What to work on
The answer should consist solely of the lines from the first one below through the line containing "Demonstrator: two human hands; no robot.", copied exactly.
..............................
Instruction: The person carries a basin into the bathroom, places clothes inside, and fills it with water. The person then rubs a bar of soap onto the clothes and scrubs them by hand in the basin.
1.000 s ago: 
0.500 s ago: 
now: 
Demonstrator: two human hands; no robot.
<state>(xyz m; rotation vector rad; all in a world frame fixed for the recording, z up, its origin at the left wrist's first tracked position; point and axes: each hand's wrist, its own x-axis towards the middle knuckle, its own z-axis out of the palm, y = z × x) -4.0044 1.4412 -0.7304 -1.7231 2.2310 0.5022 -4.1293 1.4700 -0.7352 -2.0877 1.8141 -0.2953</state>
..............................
Output for this task
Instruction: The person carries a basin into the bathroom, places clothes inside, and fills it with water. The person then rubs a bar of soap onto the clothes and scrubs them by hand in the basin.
1.000 s ago: 
0.500 s ago: 
now: 
Demonstrator: two human hands; no robot.

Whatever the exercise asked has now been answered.